What you need to do = Reproduce, please, only the lines from the first line below to the line containing "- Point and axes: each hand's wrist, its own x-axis", inclusive.
※ ※ ※
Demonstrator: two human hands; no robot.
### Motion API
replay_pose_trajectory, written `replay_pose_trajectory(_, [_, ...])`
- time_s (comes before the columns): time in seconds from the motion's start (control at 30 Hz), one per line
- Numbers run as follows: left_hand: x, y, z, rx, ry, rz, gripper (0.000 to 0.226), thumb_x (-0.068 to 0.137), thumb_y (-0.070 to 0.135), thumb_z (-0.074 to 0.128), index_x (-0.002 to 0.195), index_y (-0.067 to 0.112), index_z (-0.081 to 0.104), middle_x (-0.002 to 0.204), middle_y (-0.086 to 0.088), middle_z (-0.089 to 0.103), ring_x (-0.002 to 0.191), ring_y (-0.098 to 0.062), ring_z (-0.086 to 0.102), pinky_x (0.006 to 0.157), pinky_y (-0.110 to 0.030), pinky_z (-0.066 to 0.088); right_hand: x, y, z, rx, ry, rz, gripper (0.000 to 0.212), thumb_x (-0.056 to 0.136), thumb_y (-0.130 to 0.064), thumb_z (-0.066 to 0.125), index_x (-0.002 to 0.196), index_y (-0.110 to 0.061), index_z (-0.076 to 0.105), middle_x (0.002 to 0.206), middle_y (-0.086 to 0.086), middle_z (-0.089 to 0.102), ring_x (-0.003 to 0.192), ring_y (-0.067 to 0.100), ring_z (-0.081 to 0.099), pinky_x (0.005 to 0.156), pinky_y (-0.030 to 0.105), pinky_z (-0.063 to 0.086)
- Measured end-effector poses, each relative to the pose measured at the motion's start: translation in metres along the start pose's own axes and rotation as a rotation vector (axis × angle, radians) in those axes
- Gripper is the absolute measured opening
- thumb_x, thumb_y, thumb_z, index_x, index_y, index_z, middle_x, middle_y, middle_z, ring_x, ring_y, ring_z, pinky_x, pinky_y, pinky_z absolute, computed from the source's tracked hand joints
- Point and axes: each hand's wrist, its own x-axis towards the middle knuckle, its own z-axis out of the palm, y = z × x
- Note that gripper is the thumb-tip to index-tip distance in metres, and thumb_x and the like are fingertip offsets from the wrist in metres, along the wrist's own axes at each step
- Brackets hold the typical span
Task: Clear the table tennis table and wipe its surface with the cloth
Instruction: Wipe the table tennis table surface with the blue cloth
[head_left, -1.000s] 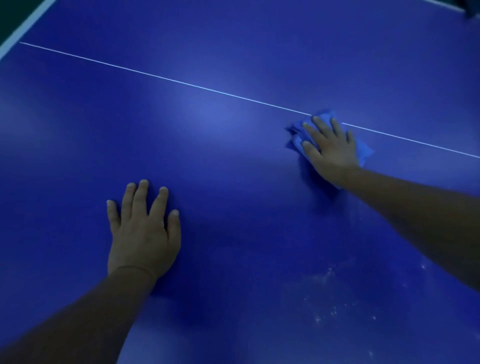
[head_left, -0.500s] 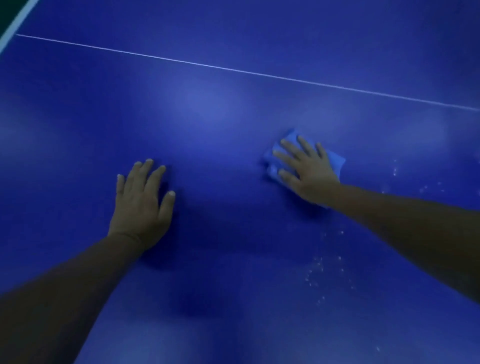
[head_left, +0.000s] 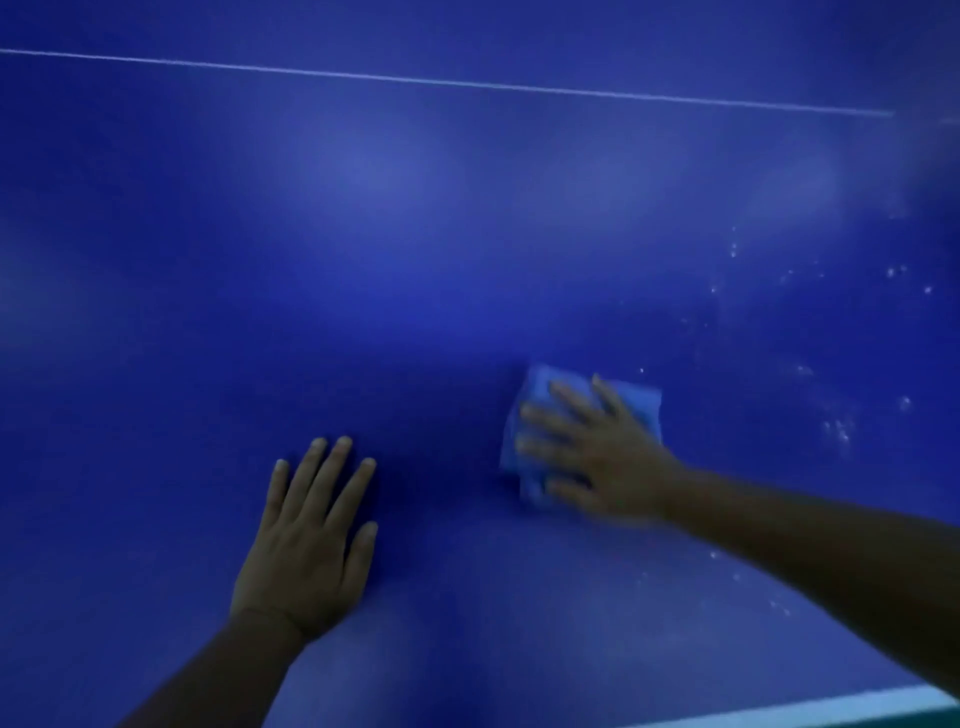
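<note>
Clearing done, we judge | right hand (head_left: 597, 457) flat, pressing cloth (head_left: 636, 402) on worktop (head_left: 415, 260) | left hand (head_left: 311, 535) flat, empty | specks (head_left: 836, 428) beyond right hand left to wipe

A thin white painted line (head_left: 447, 82) runs across the far part of the view, slanting slightly downward to the right. Small pale specks (head_left: 839, 428) lie scattered toward the right side, more of them nearer the lower right. A pale band (head_left: 810, 711) edges the bottom right corner.
</note>
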Motion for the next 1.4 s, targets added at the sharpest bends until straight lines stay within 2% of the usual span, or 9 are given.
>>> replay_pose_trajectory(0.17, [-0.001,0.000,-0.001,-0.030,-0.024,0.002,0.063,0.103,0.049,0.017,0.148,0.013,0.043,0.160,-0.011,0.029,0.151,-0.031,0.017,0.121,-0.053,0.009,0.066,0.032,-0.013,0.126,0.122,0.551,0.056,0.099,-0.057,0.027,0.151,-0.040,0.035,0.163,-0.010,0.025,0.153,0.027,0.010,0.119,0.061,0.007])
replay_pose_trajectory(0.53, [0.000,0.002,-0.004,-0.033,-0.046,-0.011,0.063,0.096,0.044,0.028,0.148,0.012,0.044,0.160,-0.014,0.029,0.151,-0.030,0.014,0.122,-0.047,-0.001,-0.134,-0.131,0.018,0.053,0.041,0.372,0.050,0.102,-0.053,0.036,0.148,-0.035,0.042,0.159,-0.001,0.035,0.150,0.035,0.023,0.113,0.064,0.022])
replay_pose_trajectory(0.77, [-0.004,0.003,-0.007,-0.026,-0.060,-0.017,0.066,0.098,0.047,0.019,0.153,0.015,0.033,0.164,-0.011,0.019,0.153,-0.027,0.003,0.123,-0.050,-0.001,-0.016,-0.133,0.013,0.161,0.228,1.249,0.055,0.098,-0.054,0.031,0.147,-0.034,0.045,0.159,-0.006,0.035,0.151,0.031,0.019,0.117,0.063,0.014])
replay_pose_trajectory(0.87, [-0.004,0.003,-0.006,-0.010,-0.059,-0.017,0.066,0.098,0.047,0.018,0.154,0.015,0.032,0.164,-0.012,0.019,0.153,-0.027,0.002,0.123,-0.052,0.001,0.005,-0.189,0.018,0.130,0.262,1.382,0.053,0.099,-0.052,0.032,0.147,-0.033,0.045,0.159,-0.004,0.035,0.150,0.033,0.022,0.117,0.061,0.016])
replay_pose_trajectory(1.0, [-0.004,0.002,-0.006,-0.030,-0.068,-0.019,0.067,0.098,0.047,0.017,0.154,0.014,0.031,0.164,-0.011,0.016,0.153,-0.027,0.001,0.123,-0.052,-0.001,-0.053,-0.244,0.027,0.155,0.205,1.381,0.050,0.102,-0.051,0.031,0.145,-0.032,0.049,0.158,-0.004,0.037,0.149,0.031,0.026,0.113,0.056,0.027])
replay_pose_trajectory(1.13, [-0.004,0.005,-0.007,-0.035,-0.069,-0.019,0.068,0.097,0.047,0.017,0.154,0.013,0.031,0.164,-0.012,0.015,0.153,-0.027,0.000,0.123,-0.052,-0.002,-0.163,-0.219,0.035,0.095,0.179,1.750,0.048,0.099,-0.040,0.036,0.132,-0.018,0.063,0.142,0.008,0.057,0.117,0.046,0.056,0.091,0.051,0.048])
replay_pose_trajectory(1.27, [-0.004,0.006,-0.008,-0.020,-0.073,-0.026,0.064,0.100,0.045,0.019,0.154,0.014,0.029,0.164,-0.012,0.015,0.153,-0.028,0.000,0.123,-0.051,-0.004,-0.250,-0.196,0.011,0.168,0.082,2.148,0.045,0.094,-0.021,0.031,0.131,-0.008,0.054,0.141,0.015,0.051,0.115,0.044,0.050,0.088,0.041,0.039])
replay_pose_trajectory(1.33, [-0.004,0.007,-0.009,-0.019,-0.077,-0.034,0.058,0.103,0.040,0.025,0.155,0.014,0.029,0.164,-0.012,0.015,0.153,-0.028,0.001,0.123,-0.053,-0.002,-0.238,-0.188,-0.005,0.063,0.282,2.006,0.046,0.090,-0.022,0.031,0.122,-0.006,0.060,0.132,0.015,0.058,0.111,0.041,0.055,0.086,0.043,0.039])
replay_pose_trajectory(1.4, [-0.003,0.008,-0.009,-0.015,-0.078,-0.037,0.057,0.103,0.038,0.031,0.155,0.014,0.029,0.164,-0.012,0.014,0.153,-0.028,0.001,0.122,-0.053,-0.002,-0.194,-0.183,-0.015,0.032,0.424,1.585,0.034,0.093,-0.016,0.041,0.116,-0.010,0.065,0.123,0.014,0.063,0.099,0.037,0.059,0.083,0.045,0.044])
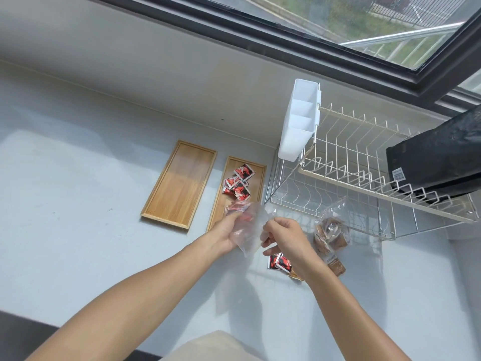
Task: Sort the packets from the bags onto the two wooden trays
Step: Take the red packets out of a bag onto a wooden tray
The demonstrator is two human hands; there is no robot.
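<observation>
Clear plastic bag [248, 226], grip-held by left hand [226, 234] and right hand [285, 239], blurs its red contents.

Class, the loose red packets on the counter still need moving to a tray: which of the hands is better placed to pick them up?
The right hand: it hovers directly above the loose red packets, while the left hand grips the clear bag.
</observation>
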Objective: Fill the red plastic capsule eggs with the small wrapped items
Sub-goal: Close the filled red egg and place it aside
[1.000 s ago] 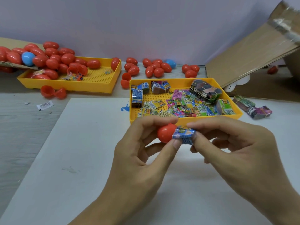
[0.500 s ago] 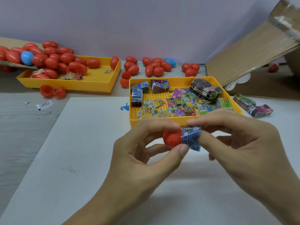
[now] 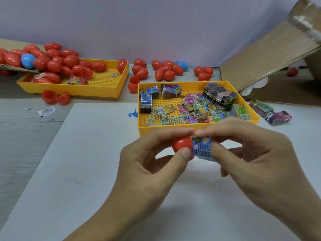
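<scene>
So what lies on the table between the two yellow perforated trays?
In the head view, two open red egg halves sit in the gap between the left yellow perforated tray and the right yellow perforated tray, on the grey table.

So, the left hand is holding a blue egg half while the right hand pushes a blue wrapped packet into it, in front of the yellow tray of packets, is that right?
Not quite: the egg half pinched by the left hand is red, not blue, as the head view shows. The rest holds: the right hand pushes a blue wrapped packet into it, in front of the yellow tray of packets.
</scene>
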Available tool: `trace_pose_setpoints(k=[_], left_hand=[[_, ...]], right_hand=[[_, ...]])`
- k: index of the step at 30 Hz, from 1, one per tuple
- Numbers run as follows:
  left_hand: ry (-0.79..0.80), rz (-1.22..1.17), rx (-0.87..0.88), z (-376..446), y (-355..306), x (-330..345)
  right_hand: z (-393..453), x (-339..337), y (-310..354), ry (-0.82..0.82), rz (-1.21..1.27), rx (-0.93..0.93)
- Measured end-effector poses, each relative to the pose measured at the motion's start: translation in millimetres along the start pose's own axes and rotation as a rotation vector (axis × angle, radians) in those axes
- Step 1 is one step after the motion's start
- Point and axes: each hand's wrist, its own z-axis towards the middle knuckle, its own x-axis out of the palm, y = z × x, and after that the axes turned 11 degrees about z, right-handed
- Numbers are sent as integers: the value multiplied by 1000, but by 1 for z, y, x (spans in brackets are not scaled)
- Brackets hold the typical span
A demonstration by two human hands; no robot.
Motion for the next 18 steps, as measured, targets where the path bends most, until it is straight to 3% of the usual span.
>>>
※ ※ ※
Problem solution =
Demonstrator: two human hands; no robot.
### Motion API
replay_pose_trajectory, written `replay_pose_trajectory(_, [_, ...])`
- time_s (comes before the columns): time in seconds from the motion's start (control at 30 Hz), one per line
- Numbers run as follows: left_hand: x, y, z, rx, ry, rz, gripper (0.000 to 0.226), thumb_x (-0.068 to 0.137), thumb_y (-0.070 to 0.135), thumb_z (-0.074 to 0.128), index_x (-0.002 to 0.195), index_y (-0.067 to 0.112), index_z (-0.081 to 0.104), middle_x (-0.002 to 0.204), middle_y (-0.086 to 0.088), middle_z (-0.089 to 0.103), ring_x (-0.002 to 0.191), ring_y (-0.098 to 0.062), ring_z (-0.086 to 0.102), pinky_x (0.006 to 0.157), pinky_y (-0.110 to 0.030), pinky_z (-0.066 to 0.088); right_hand: x, y, z, rx, ry, rz, gripper (0.000 to 0.212), thumb_x (-0.056 to 0.136), thumb_y (-0.130 to 0.064), thumb_z (-0.066 to 0.125), index_x (-0.002 to 0.196), index_y (-0.110 to 0.061), index_z (-0.076 to 0.105), middle_x (0.002 to 0.206), middle_y (-0.086 to 0.086), middle_z (-0.089 to 0.102), ring_x (-0.003 to 0.192), ring_y (-0.067 to 0.100), ring_z (-0.081 to 0.099), pinky_x (0.005 to 0.156), pinky_y (-0.030 to 0.105), pinky_z (-0.063 to 0.086)
- Measured end-effector poses, each relative to the pose measured at the motion's start: translation in metres along the start pose's own axes and rotation as a rotation vector (axis × angle, radians) in those axes
- Gripper is the absolute measured opening
- thumb_x, thumb_y, thumb_z, index_x, index_y, index_z, middle_x, middle_y, middle_z, ring_x, ring_y, ring_z, pinky_x, pinky_y, pinky_z absolute, computed from the source's tracked hand joints
- Point and axes: each hand's wrist, its own x-axis towards the middle knuckle, its own z-axis out of the palm, y = z × x

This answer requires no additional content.